Seit der Eröffnung des Sielminger Dietrich-Bonhoeffer-Gymnasiums im Jahr 2003 war Peter Bizer dort Rektor. Jetzt wurde er mit ganz großem Bahnhof in den Ruhestand verabschiedet.

Nur Gott weiß, wie viele Hände Peter Bizer an diesem Tag schüttelt. Gefühlt sind es die von halb Filderstadt: Eltern und Jugendliche stehen Schlange, Repräsentanten des Regierungspräsidiums, der Stadtverwaltung, des Gemeinderats, der Kirche, der Schulen, des Fördervereins und des Mensateams, Ehemalige, Kolleginnen und Kollegen. Alle wollen dabei sein, als der Schulleiter des Dietrich-Bonhoeffer-Gymnasiums in Sielmingen verabschiedet wird.

 

Peter Bizers Schulkarriere ist keine gewöhnliche. Der Mann, der ursprünglich Notar werden wollte, sich dann aber doch wie der Großteil seiner Verwandten in den Schuldienst begeben hat, war Lehrer am evangelischen Heidehof-Gymnasium in Stuttgart, als er in einem Fachblatt eine Anzeige entdeckte: Schulleitung gesucht für den Aufbau einer neuen Schule. Er bewarb sich, obwohl er formal keine Führungserfahrung hatte – und bekam den Zuschlag. 2003, nach zwei Jahren Bauzeit, eröffnete das neue Gymnasium in Sielmingen. Neben Peter Bizer nahmen damals 16 Lehrkräfte die Herausforderung an, eine komplett neue Schule zu gestalten. Los ging es zweizügig. Heute, 22 Jahre später, platzt das Haus mit mehr als 70 Lehrkräften und weit mehr als 700 Schülerinnen und Schülern, die durchgehend vierzügig lernen, aus allen Nähten. Eine Schule aus der Taufe zu heben und dann Jahre später die Früchte ernten zu dürfen, „das ist etwas ganz Besonderes“, sagte Claudia Rugart, Präsidentin am Regierungspräsidium, in ihrer Abschiedsrede.

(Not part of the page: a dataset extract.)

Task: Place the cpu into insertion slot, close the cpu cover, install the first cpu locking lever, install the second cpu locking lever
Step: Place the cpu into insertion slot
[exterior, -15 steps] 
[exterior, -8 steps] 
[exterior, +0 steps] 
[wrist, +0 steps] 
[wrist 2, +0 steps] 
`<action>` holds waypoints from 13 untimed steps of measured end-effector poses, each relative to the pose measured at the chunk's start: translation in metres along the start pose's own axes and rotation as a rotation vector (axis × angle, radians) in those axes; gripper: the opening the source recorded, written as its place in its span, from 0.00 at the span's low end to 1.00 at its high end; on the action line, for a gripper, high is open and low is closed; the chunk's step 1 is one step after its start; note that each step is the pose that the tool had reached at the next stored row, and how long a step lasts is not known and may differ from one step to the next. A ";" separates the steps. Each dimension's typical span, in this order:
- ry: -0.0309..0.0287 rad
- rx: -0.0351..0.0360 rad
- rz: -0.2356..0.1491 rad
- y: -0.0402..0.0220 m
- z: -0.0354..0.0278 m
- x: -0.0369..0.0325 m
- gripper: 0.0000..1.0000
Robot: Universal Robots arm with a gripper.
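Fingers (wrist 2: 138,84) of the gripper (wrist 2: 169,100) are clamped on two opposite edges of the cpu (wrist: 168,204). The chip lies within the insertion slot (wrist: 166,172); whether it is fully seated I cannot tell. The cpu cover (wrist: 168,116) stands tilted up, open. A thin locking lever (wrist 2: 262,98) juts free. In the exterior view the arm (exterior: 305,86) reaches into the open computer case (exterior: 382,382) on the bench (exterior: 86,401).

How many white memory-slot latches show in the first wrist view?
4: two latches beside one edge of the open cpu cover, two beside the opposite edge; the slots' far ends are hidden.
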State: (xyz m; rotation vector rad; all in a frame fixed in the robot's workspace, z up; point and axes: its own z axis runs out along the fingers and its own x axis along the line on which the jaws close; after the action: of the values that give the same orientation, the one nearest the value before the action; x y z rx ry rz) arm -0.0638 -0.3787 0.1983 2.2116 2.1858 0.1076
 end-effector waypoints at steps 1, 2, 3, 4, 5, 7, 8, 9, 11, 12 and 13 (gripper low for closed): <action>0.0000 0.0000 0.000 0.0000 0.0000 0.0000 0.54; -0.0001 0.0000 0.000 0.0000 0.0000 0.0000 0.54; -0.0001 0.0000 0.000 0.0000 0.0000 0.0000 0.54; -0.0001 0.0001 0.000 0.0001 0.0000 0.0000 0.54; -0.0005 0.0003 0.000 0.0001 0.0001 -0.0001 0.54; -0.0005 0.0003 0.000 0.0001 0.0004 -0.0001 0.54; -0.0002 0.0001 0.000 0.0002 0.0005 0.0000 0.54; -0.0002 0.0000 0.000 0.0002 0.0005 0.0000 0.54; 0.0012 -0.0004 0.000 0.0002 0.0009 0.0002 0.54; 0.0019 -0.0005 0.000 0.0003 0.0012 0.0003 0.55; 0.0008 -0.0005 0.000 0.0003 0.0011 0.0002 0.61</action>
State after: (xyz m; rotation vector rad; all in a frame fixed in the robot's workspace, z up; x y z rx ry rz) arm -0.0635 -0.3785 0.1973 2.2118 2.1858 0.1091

Zum Start überreichten Schülerinnen und Schüler Peter Bizer 2003 eine Schultüte. Foto: privat/Archiv

Peter Bizer ist nicht nur Oberstudiendirektor, er ist auch Theologe und hat neben Deutsch stets auch evangelische Religion unterrichtet. Dass sein Gymnasium den Namen des Widerstandskämpfers Dietrich Bonhoeffer trägt, ist auch ihm zu verdanken. Denn als die Schule 2003 öffnete, wurde die Namensgebung der Schulgemeinschaft überlassen. Seitdem prägt das, wofür Dietrich Bonhoeffer steht, das Leitbild des Gymnasiums. „Der Name hat eine große Bedeutung für mich. Dietrich Bonhoeffer steht für Zivilcourage, Austausch und Ethik“, sagte Peter Bizer Anfang des Jahres im Gespräch mit unserer Zeitung.

Eine stabile Wertebasis, viel Ruhe und Besonnenheit, eine zugewandte Art und eine besonders verbindliche und verbindende Kommunikation bescheinigen dem scheidenden Rektor denn auch die vielen Gratulanten. „Sie haben jungen Menschen Mut gemacht nicht nur im Lernen, sondern auch, Verantwortung zu übernehmen für ihr Leben“, sagt der Filderstädter Oberbürgermeister Christoph Traub. Als „Leuchtturm für das Schulschiff“ bezeichnet ihn der Schuldekan Christoph Salzger. Pionier, das Wort fällt an diesem Tag häufig.

Peter Bizer scheidet mit 63 Jahren aus dem Schuldienst aus. Auf eigenen Wunsch. Schulleiter zu sein, sei unglaublich vielseitig, spannend und immer wieder voller Überraschungen. „Aber es ist eben auch intensiv und anstrengend, Konflikte und Auseinandersetzungen zu bearbeiten, Krisen zu managen, mit Enttäuschungen und unerfüllten Erwartungen umzugehen. Und immer trägt man für all dies große Verantwortung, was durchaus auch viel Kraft kostet“, sagt er. Er sei bis heute beglückt darüber, diese große Aufgabe anvertraut bekommen zu haben – „und was aus all dem nun geworden ist“. Jetzt fühle er aber auch eine deutliche Erschöpfung.

Wer die künftig die Leitung des Gymnasiums übernimmt, ist noch unklar. Das Verfahren laufe, und es gebe durchaus Bewerbungen, dennoch sei die Nachfolge bislang nicht geregelt. Peter Bizer geht aber davon aus, dass es sich höchstens um wenige Wochen handeln könne und dass bis zum Schuljahresbeginn die Nachfolge geregelt sei.